Contact: Mark Hutton at (207) 933-2100
ORONO, ME—University of Maine Cooperative Extension has published a vegetable pest management guide for home gardeners, “Pest Management for the Home Vegetable Garden in Maine” (bulletin #2188). Based on research conducted at UMaine’s Highmoor Farm in Monmouth, a Maine Agricultural and Forest Experiment Station, the booklet covers pests and associated management practices specific to vegetable gardens in Maine and New England. Developed by Extension professors Mark Hutton and David Handley, the 20-page publication includes a crop grouping rotation chart and organizes descriptions of pests, diseases, and deficiencies by garden crop, with color photos. It is available for $6.90 from extension.umaine.edu (“publications”) or by calling (207) 581-3792.
Extended periods of wet weather such as Maine has been experiencing tend to set up favorable conditions for pest and disease infection, so home gardeners may need to be especially vigilant in monitoring their plants this year. “Pest Management for the Home Vegetable Garden in Maine” explains how to recognize plant deficiencies and diseases and suggests management practices based on Integrated Pest Management (IPM), which relies on integrating a variety of control approaches with minimal pesticide use.
This year’s unusually heavy June rains have taken their toll on area garden beds.
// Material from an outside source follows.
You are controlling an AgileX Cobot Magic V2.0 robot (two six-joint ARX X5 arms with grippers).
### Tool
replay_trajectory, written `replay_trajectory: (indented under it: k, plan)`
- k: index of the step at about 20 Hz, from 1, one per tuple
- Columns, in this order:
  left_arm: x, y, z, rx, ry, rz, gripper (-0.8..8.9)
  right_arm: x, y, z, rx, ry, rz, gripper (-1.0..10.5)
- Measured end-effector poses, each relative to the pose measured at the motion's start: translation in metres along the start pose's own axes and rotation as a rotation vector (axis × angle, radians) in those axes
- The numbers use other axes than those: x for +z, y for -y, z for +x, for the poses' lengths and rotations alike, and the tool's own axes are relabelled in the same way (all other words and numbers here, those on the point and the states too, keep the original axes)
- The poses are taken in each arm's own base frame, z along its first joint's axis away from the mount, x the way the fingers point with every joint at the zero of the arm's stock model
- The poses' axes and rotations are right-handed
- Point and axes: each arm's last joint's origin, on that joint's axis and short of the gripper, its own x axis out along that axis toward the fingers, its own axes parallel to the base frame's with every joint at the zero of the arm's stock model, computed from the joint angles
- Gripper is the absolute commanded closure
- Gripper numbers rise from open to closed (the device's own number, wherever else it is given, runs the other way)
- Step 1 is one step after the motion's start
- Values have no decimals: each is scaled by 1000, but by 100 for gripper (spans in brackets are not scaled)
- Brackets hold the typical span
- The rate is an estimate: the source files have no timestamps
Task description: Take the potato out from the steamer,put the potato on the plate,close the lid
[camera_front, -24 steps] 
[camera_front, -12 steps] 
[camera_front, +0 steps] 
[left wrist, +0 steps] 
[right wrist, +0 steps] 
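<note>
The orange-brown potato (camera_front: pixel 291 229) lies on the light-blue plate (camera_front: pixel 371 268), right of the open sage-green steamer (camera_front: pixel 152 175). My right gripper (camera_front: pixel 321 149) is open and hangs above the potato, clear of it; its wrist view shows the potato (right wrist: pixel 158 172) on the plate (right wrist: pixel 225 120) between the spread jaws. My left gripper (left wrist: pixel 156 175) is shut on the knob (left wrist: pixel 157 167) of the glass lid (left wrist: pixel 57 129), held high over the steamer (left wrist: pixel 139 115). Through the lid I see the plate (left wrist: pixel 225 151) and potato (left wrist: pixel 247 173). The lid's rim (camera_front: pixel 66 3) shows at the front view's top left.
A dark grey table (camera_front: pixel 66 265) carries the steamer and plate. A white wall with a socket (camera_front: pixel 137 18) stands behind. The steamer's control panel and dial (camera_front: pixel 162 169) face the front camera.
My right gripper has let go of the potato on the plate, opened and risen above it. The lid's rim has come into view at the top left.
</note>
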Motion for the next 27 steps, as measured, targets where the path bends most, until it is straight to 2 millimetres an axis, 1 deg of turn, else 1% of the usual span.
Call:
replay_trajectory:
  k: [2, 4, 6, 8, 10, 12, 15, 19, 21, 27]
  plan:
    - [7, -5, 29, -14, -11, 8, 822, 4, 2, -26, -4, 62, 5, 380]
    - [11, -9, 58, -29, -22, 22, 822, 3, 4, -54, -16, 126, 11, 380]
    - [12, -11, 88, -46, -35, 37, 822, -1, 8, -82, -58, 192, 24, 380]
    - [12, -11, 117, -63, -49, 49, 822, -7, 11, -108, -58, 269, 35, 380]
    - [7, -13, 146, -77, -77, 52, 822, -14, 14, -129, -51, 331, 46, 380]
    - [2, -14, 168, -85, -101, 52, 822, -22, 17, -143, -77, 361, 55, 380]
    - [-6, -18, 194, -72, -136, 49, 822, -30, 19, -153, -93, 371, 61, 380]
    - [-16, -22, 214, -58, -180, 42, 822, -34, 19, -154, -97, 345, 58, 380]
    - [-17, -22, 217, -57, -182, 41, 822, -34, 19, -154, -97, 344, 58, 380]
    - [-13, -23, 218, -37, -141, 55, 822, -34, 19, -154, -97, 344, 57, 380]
Hutton advises that gardeners may benefit from simply starting over in some beds.
“It’s not too late to think about July and August sowing for fall harvest,” he says. “Carrots, cabbage, broccoli, cauliflower and kale can be planted in July, and spinach, lettuce and beets can be planted in August.”
Hutton and Handley work closely with regional growers to conduct variety trials and to test pest management, soil improvement, and crop rotation strategies.